AM
Oct 8, 2019
I really enjoyed this course. Many details are given here that are crucial to gain experience and tips on things that looks easy at first sight but are important for a faster ML project implementation
HD
Dec 5, 2019
I enjoyed it, it is really helpful, id like to have the oportunity to implement all these deeply in a real example.
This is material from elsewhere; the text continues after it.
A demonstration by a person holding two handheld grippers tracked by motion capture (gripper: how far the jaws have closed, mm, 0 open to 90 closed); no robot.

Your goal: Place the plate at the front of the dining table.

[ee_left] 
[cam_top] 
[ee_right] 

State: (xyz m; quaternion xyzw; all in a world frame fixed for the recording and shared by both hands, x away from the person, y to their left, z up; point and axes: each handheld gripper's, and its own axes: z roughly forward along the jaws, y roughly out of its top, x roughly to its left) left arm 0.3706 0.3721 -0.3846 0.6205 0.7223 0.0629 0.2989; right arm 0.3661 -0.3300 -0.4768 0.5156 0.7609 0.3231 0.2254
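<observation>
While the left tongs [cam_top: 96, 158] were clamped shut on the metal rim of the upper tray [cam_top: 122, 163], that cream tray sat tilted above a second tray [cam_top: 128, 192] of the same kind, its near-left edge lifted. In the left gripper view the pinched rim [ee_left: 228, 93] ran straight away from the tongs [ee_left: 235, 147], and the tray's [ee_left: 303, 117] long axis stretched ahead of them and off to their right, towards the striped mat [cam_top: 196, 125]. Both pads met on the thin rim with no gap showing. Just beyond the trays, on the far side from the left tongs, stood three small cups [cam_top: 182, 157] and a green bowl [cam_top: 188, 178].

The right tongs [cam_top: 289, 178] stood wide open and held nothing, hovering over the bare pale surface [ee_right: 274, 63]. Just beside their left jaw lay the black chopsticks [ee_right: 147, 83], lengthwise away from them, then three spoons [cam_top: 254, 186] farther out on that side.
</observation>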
the only thing i didn't have completely clear is the barch norm, it is so confuse
By irfan s p
•Feb 21, 2020
good course, but unfortunately different with network and deeplearning course, that has fast response mentor. But all in all the course is full with knowledge
By Kate S
•Mar 6, 2018
Excellent material! There was one error in the last assignment that cost me a lot of time. Please fix that. Otherwise, very useful programming assignments.
By SUNIL D
•Jul 7, 2019
Very Good Course to understand Step by Step
Hyperparameter tuning, Regularization and Optimization to improve Deep Neuaral Networks & Practical Assignments !
By Hanqiu D
•Aug 10, 2020
Great course and great teacher. The skills in this course is very practical. But I think the assignment should use tensorflow version 2 instead of version 1
By Zach Z
•Mar 26, 2020
Learned a lot about tuning and different frameworks. Definitely math-intensive and more of a brief overview than a deep dive of these techniques and tools.
By Nilakshi R
•Dec 14, 2019
improving Deep Neural networks :Hyperparameter tuning,Regularization and optimization course was amazing! thank you so much coursera and Andrew Ng sir! :))
By Rohan P
•Sep 8, 2020
Similar focus should be given on programming assignments with a extensive discussion forums. Encourage learners to find functions themselves using google.
By Alex C
•Sep 24, 2017
Please offer a lecture note in detail instead of just ppt shows for each class video, not to mention that some are missing which is inconvenient to recap.
By Muhammad B A
•Jun 25, 2018
Great material and lectures. Would've preferred slightly more comprehensive exercises though, and more on tensorflow(any deep learning framework) as well
By Francois-Xavier
•Dec 17, 2017
The tensorflow programming assignment was a little too easy. It turned out to be more or less of a copy paste work without having to look at the TF docs.
By Masateru H
•Jan 7, 2021
Great intro to TensorFlow Framework. But the last programming assignment was still giving low percentage accuracy without any notable fault in the code.
By Behrad K H
•Jul 26, 2020
The content was perfect but last programming assignment was excruciating! But I thank everyone involved in making this course, it was unbelievably good!
By Flaviu V
•Apr 7, 2018
I feel like the second course was better then the first one. But there are a couple of typos in some assignments and the assignments are still too easy.
By Mark M
•Oct 30, 2017
The intro of hyper parameters was from mathematical point of view as good as the basics of week 1, however practical relevance becomes not really clear.
By Stephan W
•Sep 2, 2017
As always - excellent lectures by Andrew Ng. However, I think that the programming assignments tend to be a it too easy and a bit too much "copy/paste".
By Sepehr S
•May 10, 2022
Really enjoyed the course. Only suggestion is to talk about the programming side more in the lectures but overall I'm really happy Thank you very much.
By Nitin S
•Nov 5, 2020
In the last exercise of last week, we have to use TensorFlow v1 which was quite annoying if you already have learned tf v2 other than that great course
By Sergey
•Oct 6, 2019
I wish prof. Ng provided more intuitions into underlying math particularly why gradient optimization techniques help. But like it anyways, very useful!
By Anthony K
•Nov 8, 2017
Great material, few minor errors that need fixing throughout. Noted in forums. I expect this will improve as more take the course and feedback applied.
By Laurent P
•Nov 27, 2021
Week 3 programming assignment required notions not touched in the training or mentioned in the instructions. Required lot of time to find information.
By Hair P
•May 17, 2020
This course has to be updated!!!!! TF 2.0 is what we are using now, and especially for new users, it is important to start from the newest frameworks.
By Isaac S
•Nov 27, 2019
I missed in the course an explanation and possibly a programming assignment of different tuning algorithms, such as random search and Bayesian search.
By Rajeev D
•May 25, 2020
The coverage on the subject was adequate but it will really help to make a pdf supporting document to highlight the hyper parameter tunning approach.
By James D B
•Jun 22, 2019
Probably a little too follow your nose at this point in the specialisation. But none-the-less very good. Would give 4.5 stars if that were an option.
By Christoph S
•Mar 3, 2019
Still some flaws + inaccuracies + video sequences that should be cut out. I think the organizers should really do it as people are now paying for it!